Al-Jazari's musical automatons

Al-Jazari created a musical automaton, which was a boat with four automatic musicians that floated on a lake to entertain guests at royal drinking parties. Professor Noel Sharkey has argued that it is quite likely that it was an early programmable automata and has produced a possible reconstruction of the mechanism.

Diagram Of The Floating Musical Automatons

It has a programmable drum machine with pegs (cams) that bump into little levers that operated the percussion. The drummer could be made to play different rhythms and different drum patterns if the pegs were moved around. According to Charles B. Fowler, the automata were a "robot band" which performed "more than fifty facial and body actions during each musical selection."

II. Pierre Jaquet-Droz

Pierre Jaquet-Droz (1721-1790) was a Swiss-born watchmaker of the late eighteenth century. He lived in Paris, London, and Geneva, where he designed and built animated dolls, or automata, to help his firm sell watches and mechanical birds.

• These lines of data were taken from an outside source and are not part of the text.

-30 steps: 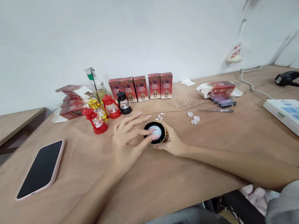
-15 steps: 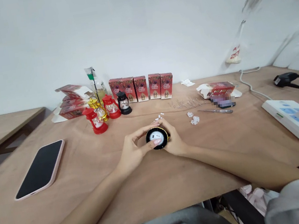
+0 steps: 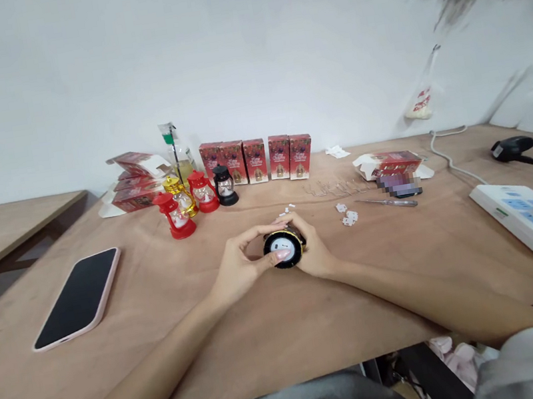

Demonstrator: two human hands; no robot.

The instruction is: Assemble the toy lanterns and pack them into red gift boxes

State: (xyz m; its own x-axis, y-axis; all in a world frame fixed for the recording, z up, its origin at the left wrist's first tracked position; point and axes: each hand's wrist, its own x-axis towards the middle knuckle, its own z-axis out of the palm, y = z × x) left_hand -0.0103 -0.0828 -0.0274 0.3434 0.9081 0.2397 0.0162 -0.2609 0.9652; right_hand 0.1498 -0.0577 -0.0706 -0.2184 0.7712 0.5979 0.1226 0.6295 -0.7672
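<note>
Between my two hands is a small lantern (image 3: 295, 247), tilted so that its round base faces me, black-rimmed with a white disc in the middle. My left hand (image 3: 240, 261) grips it from the left, with the thumb pressed on the white disc and the fingers over the far side. From the right, my right hand (image 3: 313, 250) wraps round the lantern's body, which is mostly hidden. Small white pieces (image 3: 288, 209) lie just beyond my fingers, and flat white scraps (image 3: 350, 218) are farther right.
Red lanterns (image 3: 179, 219), a gold lantern (image 3: 179, 193) and a black lantern (image 3: 224, 186) stand back left, before several red boxes (image 3: 256, 161). A phone (image 3: 77, 300) lies left. At right are a screwdriver (image 3: 393, 202), thin wires (image 3: 335, 188), an opened box (image 3: 395, 163) and a power strip (image 3: 527, 219).
The whole view has shifted slightly. Both hands keep the same hold on the lantern, and its base shows at nearly the same angle.
</note>
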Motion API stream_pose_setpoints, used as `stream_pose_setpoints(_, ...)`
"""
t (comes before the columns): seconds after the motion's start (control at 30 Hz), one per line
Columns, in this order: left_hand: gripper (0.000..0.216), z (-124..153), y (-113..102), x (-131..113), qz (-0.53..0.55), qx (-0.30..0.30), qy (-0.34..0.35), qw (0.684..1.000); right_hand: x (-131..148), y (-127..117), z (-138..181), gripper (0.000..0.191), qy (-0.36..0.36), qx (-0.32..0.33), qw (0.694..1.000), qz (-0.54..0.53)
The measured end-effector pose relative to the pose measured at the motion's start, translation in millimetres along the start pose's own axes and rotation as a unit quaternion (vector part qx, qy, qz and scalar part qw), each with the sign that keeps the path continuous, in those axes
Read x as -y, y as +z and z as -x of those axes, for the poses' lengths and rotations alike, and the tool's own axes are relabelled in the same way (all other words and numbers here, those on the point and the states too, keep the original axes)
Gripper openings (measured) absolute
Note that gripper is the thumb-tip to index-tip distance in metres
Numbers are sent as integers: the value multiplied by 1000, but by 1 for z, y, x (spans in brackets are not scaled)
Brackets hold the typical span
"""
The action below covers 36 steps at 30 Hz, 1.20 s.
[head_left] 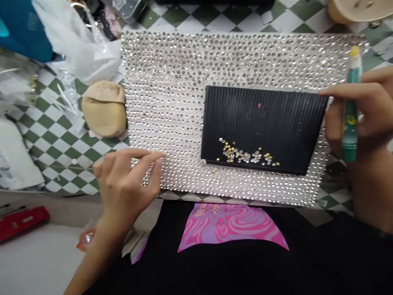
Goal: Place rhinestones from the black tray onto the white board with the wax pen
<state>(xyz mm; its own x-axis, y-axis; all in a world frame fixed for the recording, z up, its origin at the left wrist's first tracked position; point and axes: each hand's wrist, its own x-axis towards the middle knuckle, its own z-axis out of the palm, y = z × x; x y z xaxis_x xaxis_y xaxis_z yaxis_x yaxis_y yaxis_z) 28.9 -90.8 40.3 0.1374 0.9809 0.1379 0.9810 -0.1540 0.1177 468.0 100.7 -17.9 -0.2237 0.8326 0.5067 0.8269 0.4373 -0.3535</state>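
My left hand [129, 178] hovers at the lower left of a white sheet [192, 108] set with rows of rhinestones. Its thumb and forefinger come together in a pinch; whatever may be between the tips is too small to make out. My right hand [365, 106] is closed around a green pen-like stick [350, 123] with a yellow tip pointing away from me. Its forefinger reaches the upper right corner of a ribbed black tray [264, 114], which lies tilted over the sheet. Loose gold and clear rhinestones [245, 156] gather along the tray's near edge.
A beige putty-like lump [104, 110] sits left of the sheet on the green-and-white checkered tabletop [73, 164]. Crumpled plastic bags [82, 49] crowd the upper left. A tan bowl [362, 12] stands at the upper right. Below left is a red object [24, 223].
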Motion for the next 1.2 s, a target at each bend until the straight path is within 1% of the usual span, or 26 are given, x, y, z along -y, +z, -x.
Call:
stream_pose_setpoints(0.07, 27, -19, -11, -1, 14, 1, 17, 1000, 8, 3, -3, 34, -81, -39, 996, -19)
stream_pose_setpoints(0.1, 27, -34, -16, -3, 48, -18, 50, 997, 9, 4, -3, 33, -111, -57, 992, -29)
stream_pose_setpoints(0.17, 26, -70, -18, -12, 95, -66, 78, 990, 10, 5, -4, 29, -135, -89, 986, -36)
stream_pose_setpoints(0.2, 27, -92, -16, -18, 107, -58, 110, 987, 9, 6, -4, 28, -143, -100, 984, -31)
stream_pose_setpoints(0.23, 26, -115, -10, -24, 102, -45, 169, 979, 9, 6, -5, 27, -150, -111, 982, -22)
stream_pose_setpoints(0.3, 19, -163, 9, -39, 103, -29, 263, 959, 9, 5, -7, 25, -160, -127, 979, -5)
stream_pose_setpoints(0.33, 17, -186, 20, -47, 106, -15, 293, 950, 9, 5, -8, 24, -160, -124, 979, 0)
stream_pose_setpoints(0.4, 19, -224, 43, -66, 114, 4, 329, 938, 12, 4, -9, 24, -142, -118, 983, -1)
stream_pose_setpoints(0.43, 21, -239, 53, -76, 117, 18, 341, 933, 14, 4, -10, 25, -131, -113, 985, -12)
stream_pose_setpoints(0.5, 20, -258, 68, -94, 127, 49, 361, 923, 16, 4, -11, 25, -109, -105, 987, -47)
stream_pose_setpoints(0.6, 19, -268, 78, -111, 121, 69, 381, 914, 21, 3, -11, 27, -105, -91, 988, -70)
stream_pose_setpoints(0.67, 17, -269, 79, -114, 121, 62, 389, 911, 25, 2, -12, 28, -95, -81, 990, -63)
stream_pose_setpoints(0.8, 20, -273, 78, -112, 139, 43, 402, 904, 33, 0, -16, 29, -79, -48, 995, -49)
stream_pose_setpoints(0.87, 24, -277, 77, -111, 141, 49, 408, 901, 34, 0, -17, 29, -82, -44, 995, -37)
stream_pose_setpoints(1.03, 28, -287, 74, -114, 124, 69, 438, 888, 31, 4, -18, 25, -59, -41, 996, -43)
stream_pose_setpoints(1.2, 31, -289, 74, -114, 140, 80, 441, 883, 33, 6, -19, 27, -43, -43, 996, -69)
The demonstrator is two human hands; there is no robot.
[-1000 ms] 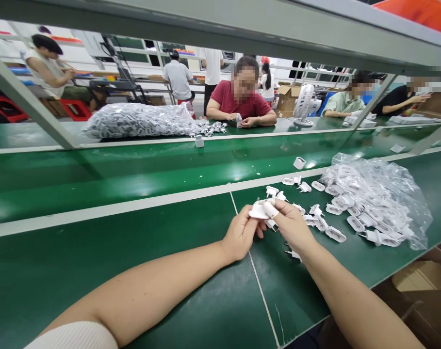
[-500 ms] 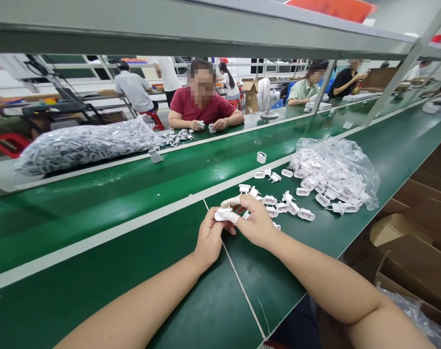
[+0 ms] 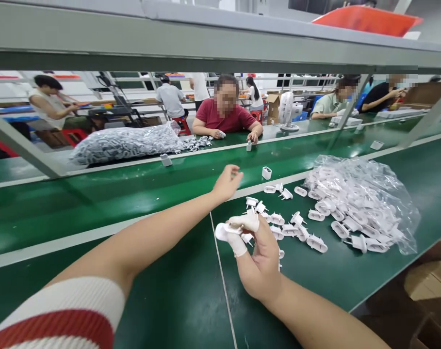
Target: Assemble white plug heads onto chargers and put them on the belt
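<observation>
My left hand reaches forward over the near edge of the green conveyor belt, its fingers curled together; I cannot see what, if anything, is in them. My right hand hovers over the green worktable. Its thumb and forefinger wear white finger covers and pinch a small white plug part. Several loose white plug parts lie just beyond that hand. A clear plastic bag full of the same parts lies to the right. One small white housing stands on the belt.
Across the belt a person in a red shirt works beside a large bag of parts. Other people sit further along. A white fan stands behind. A grey shelf runs overhead. Cardboard boxes sit at the lower right.
My hands were together on one white part. The left hand has since left it and stretched forward to the belt, while the right hand keeps hold of a part. My view shifted.
</observation>
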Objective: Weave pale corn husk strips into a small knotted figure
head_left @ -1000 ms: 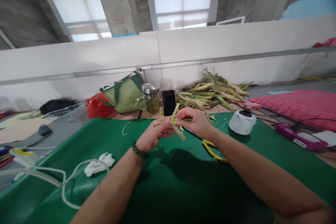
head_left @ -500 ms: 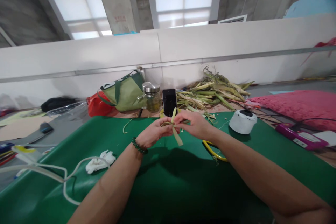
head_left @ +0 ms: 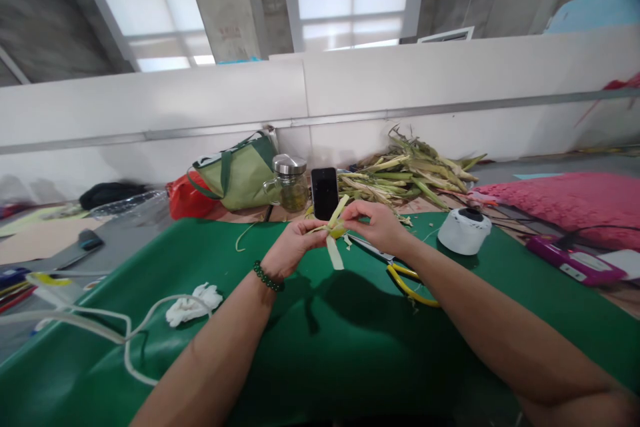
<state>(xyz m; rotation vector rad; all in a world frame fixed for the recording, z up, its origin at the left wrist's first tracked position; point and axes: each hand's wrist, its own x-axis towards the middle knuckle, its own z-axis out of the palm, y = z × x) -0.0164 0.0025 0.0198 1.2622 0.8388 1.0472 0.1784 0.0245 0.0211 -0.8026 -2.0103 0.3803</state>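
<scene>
Pale green leaf strips (head_left: 335,255) cross one another between my two hands, above the green mat (head_left: 320,373). My left hand (head_left: 295,247), with a dark green bead bracelet (head_left: 267,276) at its wrist, pinches the strips near their crossing. My right hand (head_left: 375,227) is closed at the fingertips on the right-hand part of the strips. One strip points up and away, another hangs down toward me. Scissors with yellow handles (head_left: 413,285) lie on the mat under my right wrist, their blades pointing toward the strips.
Behind my hands a phone (head_left: 325,193) stands upright beside a lidded glass mug (head_left: 290,187). A heap of stalks and leaves (head_left: 415,167) lies at the back. A white roll (head_left: 464,231) sits to the right, a crumpled tissue (head_left: 194,305) and white cable (head_left: 125,347) to the left.
My right hand has shifted slightly right and up, away from my left. The strips have turned a little, and more of the scissors shows.
</scene>
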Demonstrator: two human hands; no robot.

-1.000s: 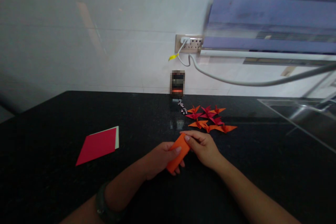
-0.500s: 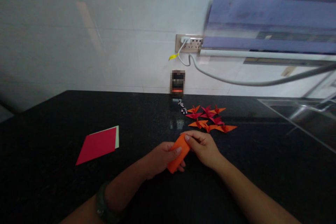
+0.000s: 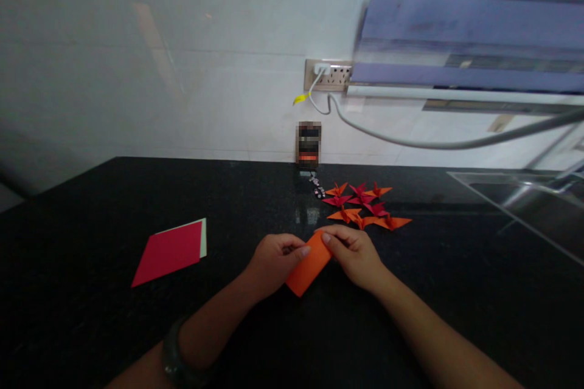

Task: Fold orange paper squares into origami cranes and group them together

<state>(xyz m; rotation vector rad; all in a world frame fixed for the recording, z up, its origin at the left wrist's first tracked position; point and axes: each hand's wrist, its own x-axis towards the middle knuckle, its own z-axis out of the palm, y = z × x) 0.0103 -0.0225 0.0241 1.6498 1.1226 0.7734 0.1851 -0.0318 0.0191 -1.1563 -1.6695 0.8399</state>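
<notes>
A folded sheet of orange paper (image 3: 308,270) is held at a slant between both hands, just above the dark counter. My left hand (image 3: 276,261) pinches its upper left edge, thumb on top and the other fingers behind. At the paper's upper right end, my right hand (image 3: 358,255) grips the corner between thumb and curled fingers. Beyond my right hand lies a cluster of several folded paper cranes (image 3: 362,220), some orange, some red. The undersides of both hands' fingers are mostly hidden.
A red paper sheet (image 3: 171,250) lies over a pale green one (image 3: 203,238) on the black counter (image 3: 91,328) at left. A blurred-out phone-like object (image 3: 309,146) with a beaded strap (image 3: 318,187) leans on the wall. A sink (image 3: 529,194) is at right; a cable (image 3: 410,143) hangs above.
My left hand has slid up along the orange paper, and its fingers no longer show below it. The paper looks flatter and wider to me. My right hand has barely moved.
</notes>
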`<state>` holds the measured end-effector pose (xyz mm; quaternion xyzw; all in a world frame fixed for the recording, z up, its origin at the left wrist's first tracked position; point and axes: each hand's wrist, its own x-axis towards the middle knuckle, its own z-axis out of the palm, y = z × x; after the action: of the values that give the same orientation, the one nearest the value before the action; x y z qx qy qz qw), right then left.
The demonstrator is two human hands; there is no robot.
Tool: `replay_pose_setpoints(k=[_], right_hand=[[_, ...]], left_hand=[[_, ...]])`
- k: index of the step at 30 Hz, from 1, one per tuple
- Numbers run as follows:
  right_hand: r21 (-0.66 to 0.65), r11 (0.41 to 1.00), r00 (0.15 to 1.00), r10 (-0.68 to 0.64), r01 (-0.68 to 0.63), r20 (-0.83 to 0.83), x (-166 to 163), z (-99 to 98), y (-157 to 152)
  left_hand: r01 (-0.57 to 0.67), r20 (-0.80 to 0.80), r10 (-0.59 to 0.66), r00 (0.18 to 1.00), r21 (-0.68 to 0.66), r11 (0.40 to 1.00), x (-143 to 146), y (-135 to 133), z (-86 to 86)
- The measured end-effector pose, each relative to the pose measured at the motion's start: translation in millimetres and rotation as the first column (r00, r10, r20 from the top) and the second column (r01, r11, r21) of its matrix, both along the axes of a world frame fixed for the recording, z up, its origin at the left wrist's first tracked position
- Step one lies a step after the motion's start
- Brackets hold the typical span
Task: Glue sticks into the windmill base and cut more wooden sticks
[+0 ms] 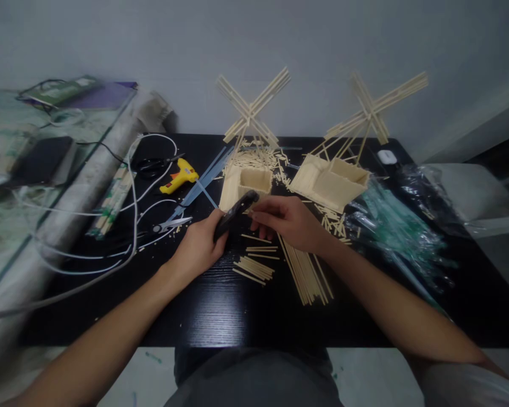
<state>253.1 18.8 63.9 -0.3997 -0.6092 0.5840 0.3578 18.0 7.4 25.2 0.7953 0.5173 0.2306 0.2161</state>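
Forearms over table; left hand: grip round black tool; right hand: grip pinched narrow, contents unclear.

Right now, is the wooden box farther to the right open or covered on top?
Open: no lid covers the wooden box, and its inner wall shows.

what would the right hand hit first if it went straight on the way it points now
Probably the black tool held in the left hand: the right hand points across toward it, though this single view leaves their relative depth unclear.
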Motion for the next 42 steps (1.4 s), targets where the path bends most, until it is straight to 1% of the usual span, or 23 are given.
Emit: replay_pose_setpoints(k=[5, 8, 12, 14, 15, 18, 20, 21, 24, 28, 32, 37, 42], right_hand=[[-0.007, 1.000, 1.000, 0.002, -0.002, 0.006, 0.8, 0.3, -0.2], [-0.004, 1.000, 1.000, 0.002, -0.002, 0.011, 1.0, -0.3, 0.0], [-0.004, 1.000, 1.000, 0.021, -0.021, 0.015, 1.0, -0.1, 0.3], [0.001, 0.999, 0.999, 0.033, -0.033, 0.007, 1.1, 0.3, 0.1], [0.000, 0.999, 0.999, 0.038, -0.038, 0.001, 1.3, 0.5, 0.0], [-0.011, 0.999, 0.999, 0.049, -0.049, -0.012, 2.1, 0.7, -0.2], [-0.022, 0.998, 0.998, 0.053, -0.054, -0.021, 2.4, 0.9, -0.4], [-0.027, 0.998, 0.998, 0.054, -0.054, -0.025, 2.4, 1.1, -0.5], [-0.031, 0.998, 0.998, 0.055, -0.056, -0.031, 1.8, 1.6, -0.7], [-0.017, 0.999, 0.998, 0.042, -0.043, -0.040, 0.9, 1.1, -0.4], [-0.001, 1.000, 0.998, 0.026, -0.027, -0.049, 0.8, 0.6, -0.6], [-0.011, 1.000, 0.999, 0.011, -0.012, -0.047, 0.5, 2.3, -1.9], [-0.027, 1.000, 0.998, -0.005, 0.003, -0.060, -1.0, 3.2, -2.8]], left_hand=[[-0.016, 0.003, 0.016, 1.000, -0.012, 1.000, 1.3, -0.1, -0.1], [-0.022, 0.010, 0.022, 1.000, -0.042, 0.999, 2.9, 0.3, 1.7], [-0.027, 0.088, 0.035, 0.996, -0.098, 0.995, 4.3, 1.6, 3.0], [-0.028, 0.176, 0.057, 0.983, -0.166, 0.986, 4.0, 2.9, 1.2], [-0.019, 0.237, 0.074, 0.969, -0.226, 0.974, 3.6, 3.7, -0.1], [0.057, 0.409, 0.141, 0.902, -0.434, 0.899, 2.9, 5.4, -4.0], [0.097, 0.461, 0.173, 0.870, -0.505, 0.858, 3.2, 5.5, -4.8], [0.103, 0.467, 0.179, 0.866, -0.516, 0.850, 3.5, 5.1, -4.7], [0.080, 0.438, 0.166, 0.884, -0.490, 0.868, 4.1, 3.8, -3.7], [0.023, 0.379, 0.140, 0.915, -0.395, 0.919, 3.0, 3.5, -4.1], [-0.005, 0.346, 0.124, 0.930, -0.326, 0.945, 2.7, 4.0, -2.1], [-0.002, 0.223, 0.039, 0.974, -0.165, 0.986, 4.0, 2.0, 3.9], [-0.042, 0.108, 0.044, 0.993, -0.016, 0.999, 3.0, -1.1, 4.5]])
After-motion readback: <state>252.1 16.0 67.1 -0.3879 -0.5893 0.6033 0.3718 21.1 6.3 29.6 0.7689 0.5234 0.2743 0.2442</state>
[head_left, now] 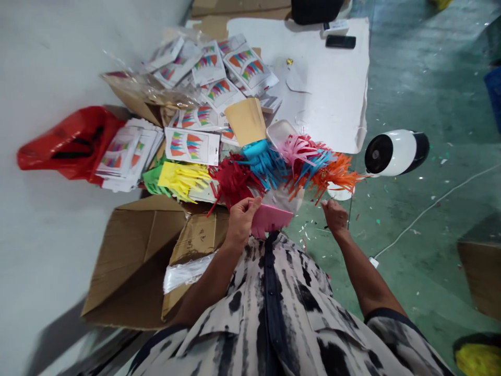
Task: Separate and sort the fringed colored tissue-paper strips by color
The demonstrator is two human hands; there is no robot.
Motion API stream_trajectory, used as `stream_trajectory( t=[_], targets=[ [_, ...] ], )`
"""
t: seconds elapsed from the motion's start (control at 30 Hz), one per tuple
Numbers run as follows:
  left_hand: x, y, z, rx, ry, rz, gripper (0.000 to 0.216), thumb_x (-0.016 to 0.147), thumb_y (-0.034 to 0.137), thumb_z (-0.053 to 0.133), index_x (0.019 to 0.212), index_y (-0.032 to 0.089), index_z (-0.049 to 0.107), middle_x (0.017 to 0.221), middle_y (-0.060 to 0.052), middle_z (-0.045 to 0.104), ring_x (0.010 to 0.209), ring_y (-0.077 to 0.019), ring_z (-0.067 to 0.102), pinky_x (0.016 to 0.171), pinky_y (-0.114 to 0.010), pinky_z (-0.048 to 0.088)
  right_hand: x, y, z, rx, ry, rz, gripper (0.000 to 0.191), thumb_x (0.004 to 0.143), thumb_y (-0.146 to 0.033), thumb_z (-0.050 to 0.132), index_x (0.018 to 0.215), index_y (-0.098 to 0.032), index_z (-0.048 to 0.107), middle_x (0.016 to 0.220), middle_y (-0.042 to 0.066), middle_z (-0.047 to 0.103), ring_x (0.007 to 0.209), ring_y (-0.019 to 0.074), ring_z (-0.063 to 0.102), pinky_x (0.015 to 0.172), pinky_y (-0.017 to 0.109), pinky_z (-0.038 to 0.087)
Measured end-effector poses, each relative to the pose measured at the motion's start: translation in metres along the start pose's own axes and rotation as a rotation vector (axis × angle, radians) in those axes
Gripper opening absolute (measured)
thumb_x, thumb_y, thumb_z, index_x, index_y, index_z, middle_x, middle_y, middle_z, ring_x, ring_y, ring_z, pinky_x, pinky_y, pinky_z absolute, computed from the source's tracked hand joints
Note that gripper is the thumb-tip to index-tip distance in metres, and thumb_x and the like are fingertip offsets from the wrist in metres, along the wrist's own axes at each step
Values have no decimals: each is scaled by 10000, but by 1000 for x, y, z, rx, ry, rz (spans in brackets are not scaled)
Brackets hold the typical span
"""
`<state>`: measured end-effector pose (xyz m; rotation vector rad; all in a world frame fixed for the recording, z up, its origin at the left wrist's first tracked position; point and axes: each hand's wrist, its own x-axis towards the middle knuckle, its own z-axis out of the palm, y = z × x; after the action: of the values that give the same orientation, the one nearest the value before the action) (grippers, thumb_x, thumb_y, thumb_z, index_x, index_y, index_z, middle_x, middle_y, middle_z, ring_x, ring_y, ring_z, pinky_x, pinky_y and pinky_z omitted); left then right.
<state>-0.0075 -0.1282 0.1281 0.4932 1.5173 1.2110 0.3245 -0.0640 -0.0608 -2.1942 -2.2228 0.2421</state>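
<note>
My left hand pinches one end of a folded pink fringed paper tassel in front of my body. Off to the right, my right hand is closed in the air, apart from the pink tassel; a small dark tip shows under its fingers, but what it holds is too small to name. Beyond the hands lies a row of fringed tassels: yellow, dark red, blue, light pink and orange. Part of a green tassel shows beneath the yellow one.
Printed packets heap up on the white-covered table, with a tan card stack nearby. An opened cardboard box stands at left, a red plastic bag behind it. On the right are a black-and-white fan-like object and a floor cable.
</note>
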Motion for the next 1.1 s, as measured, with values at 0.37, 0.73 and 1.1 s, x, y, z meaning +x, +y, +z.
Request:
stream_trajectory(
  t=[0.37, 0.73, 1.1],
  targets=[
    [-3, -2, 2, 220, 5, 92, 524, 741, 670, 814, 740, 161, 689, 625, 44, 531, 553, -79, 429, 492, -191, 337, -54, -84, -111, 524, 194, -251, 290, 1048, -423, 551, 1104, -208, 738, 1116, 96, 707, 1051, 245, 630, 936, 383, 451],
    [-7, 5, 13, 300, -118, 154, 516, 768, 668, 796, 739, 162, 698, 637, 39, 555, 593, -96, 445, 549, -209, 361, -63, -157, -167, 832, 58, -527, 191, 994, -400, 690, 1057, -223, 727, 912, 38, 720, 824, 178, 668, 753, 299, 514],
    [0, -19, -17, 156, -137, 210, 490, 894, 651, 695, 1073, 195, 678, 1018, -45, 690, 853, -152, 630, 742, -238, 513, -54, -163, -175, 795, 137, -442, 210, 1028, -355, 625, 914, -219, 738, 791, 18, 695, 655, 142, 595, 644, 283, 471]
  ],
)
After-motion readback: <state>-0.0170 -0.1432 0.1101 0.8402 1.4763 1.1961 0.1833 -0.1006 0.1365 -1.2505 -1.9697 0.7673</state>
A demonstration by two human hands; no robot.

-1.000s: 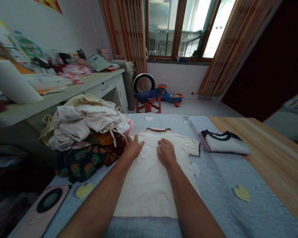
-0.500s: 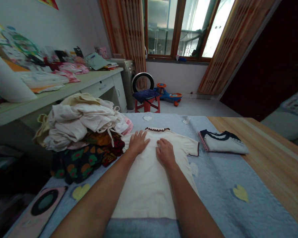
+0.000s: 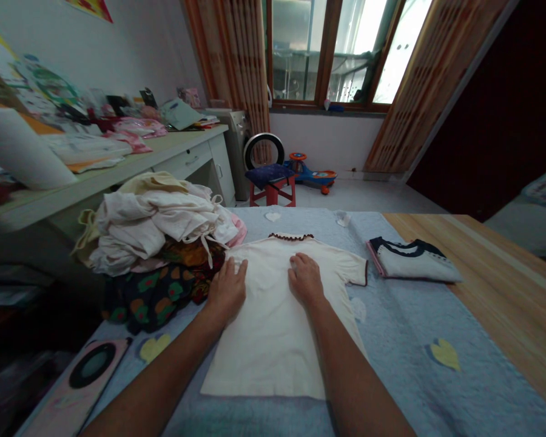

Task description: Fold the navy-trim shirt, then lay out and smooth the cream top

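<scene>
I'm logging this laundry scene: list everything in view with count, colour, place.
shirt: one, cream with dark collar trim, flat on the quilt
clothes pile: one, white over floral, left of shirt
folded top: one, white and navy, right of shirt
quilt: one, blue, under the clothes
stool: one, red, on floor beyond
ride-on toy: one, blue and orange, beside stool
left hand: one, flat on shirt's left edge
right hand: one, flat on shirt's chest

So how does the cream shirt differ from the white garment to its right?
The cream shirt lies spread flat; the white garment is folded compact. The cream shirt's collar trim is dark brown; the white garment's is navy. The left hand and right hand rest on the cream shirt; the white garment lies untouched. Both lie on the blue quilt.
</scene>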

I know why the caged bird sings. It's a robot.

Constructed by Pierre Jaquet-Droz and his son were The Writer (made of 6000 pieces), The Musician (2500 pieces) and The Draughtsman (2000 pieces). His astonishing mechanisms fascinated the world's most important people: the kings and emperors of Europe, China, India and Japan.

Some consider these devices to be the oldest examples of the computer. The Writer has an input device to set tabs that form a programmable memory, 40 cams that represents the read only program, and a quill pen for output. The work of Pierre Jaquet-Droz predates that of Charles Babbage by decades.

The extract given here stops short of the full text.